::: Exercise input
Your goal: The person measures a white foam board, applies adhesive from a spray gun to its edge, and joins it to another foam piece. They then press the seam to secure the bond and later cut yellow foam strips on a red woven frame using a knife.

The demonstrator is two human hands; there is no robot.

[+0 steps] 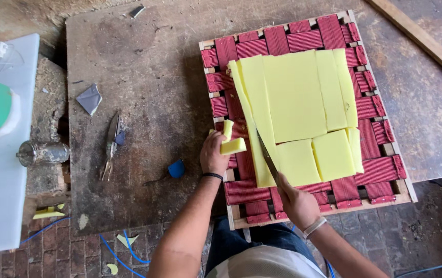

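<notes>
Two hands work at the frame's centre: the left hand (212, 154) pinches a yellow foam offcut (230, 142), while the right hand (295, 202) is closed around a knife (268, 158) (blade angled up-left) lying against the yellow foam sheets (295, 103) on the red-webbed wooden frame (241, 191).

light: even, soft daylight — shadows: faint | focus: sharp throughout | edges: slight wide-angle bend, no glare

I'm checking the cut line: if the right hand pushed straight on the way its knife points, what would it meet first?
The right hand aims its knife up-left along the yellow foam; it would probably meet more foam first, then the red webbing.
</notes>
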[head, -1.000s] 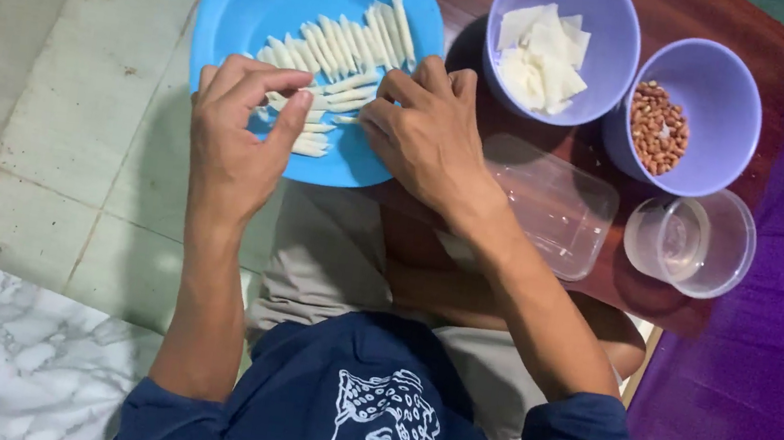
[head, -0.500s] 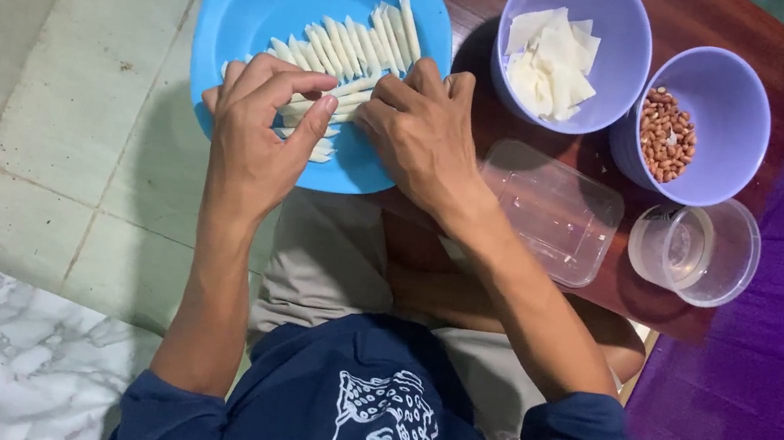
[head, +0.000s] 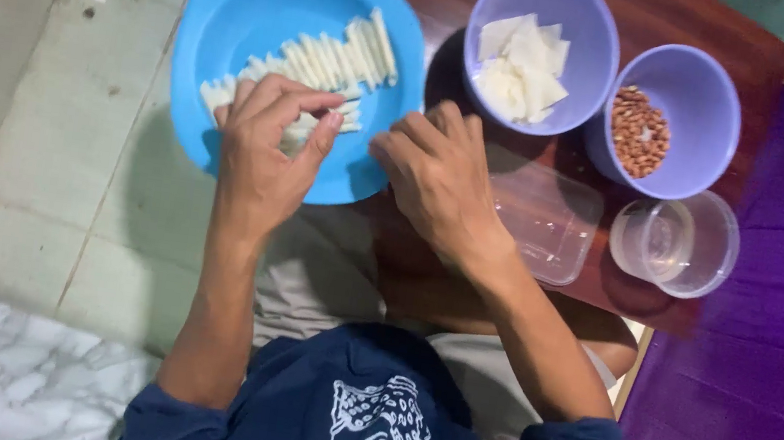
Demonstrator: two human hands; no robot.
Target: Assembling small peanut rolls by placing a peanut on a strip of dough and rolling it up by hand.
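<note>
Here the left hand [head: 270, 149] is pinching a white rolled stick [head: 324, 125] over the blue plate [head: 237, 18], fingers narrowed around it. The other rolled sticks [head: 332, 61] are lying in a row, long axes running up and slightly left. The right hand [head: 437, 181] is resting loosely curled at the plate's edge, holding nothing visible. On the surface [head: 718, 41], one purple bowl [head: 581, 13] is holding white wrappers [head: 523, 66], another purple bowl [head: 710, 101] peanuts [head: 641, 132].

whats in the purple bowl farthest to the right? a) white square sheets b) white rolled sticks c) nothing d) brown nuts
d: the right-hand purple bowl holds brown nuts; the white square sheets lie in the other purple bowl, and the white rolled sticks lie on the blue plate.
</note>
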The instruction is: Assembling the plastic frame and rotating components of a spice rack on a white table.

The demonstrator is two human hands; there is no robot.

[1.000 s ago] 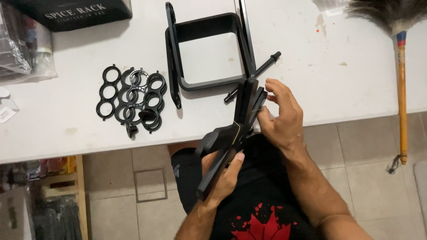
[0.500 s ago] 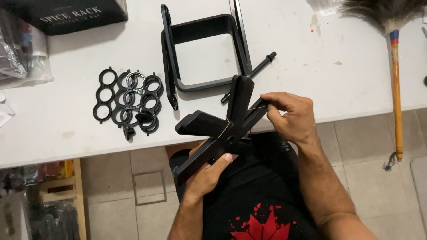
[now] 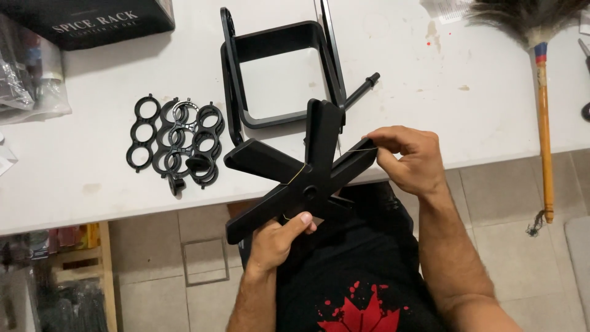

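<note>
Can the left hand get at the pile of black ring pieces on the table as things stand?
Probably not right away: the left hand is gripping the black cross-shaped part. The ring pieces lie uncovered on the white table, nothing blocking.

black box [image 3: 92, 21] | ring clips [image 3: 175, 144] | feather duster [image 3: 541, 92] | plastic bags, maybe [image 3: 27, 80]
</note>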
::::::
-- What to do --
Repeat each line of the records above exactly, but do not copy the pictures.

-- Exercise output --
Your goal: The person measures a white foam board, applies adhesive from a spray gun to its edge, and joins it to another foam piece. They then press the seam to secure the bond and later cut yellow foam strips on a red woven frame using a knife.

The demonstrator is two human hands; there is no robot.

[+0 steps] 

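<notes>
Two hands work at the frame's centre: the left hand (212, 154) pinches a yellow foam offcut (230, 142), while the right hand (295, 202) is closed around a knife (268, 158) (blade angled up-left) lying against the yellow foam sheets (295, 103) on the red-webbed wooden frame (241, 191).

light: even, soft daylight — shadows: faint | focus: sharp throughout | edges: slight wide-angle bend, no glare

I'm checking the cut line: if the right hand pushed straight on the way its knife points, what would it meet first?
The right hand aims its knife up-left along the yellow foam; it would probably meet more foam first, then the red webbing.
</notes>
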[head, -1.000s] 
[head, -0.500s] 
[head, +0.000s] 
Demonstrator: two human hands; no robot.
Target: Assembling small peanut rolls by placing a peanut on a strip of dough and rolling it up by hand.
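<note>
Here the left hand [head: 270, 149] is pinching a white rolled stick [head: 324, 125] over the blue plate [head: 237, 18], fingers narrowed around it. The other rolled sticks [head: 332, 61] are lying in a row, long axes running up and slightly left. The right hand [head: 437, 181] is resting loosely curled at the plate's edge, holding nothing visible. On the surface [head: 718, 41], one purple bowl [head: 581, 13] is holding white wrappers [head: 523, 66], another purple bowl [head: 710, 101] peanuts [head: 641, 132].

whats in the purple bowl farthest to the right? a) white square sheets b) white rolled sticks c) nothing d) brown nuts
d: the right-hand purple bowl holds brown nuts; the white square sheets lie in the other purple bowl, and the white rolled sticks lie on the blue plate.
</note>
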The instruction is: Assembling the plastic frame and rotating components of a spice rack on a white table.

The demonstrator is two human hands; there is no robot.

[1.000 s ago] 
[0.500 s ago] 
[now] 

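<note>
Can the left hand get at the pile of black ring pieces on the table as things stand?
Probably not right away: the left hand is gripping the black cross-shaped part. The ring pieces lie uncovered on the white table, nothing blocking.

black box [image 3: 92, 21] | ring clips [image 3: 175, 144] | feather duster [image 3: 541, 92] | plastic bags, maybe [image 3: 27, 80]
</note>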

The answer is now complete.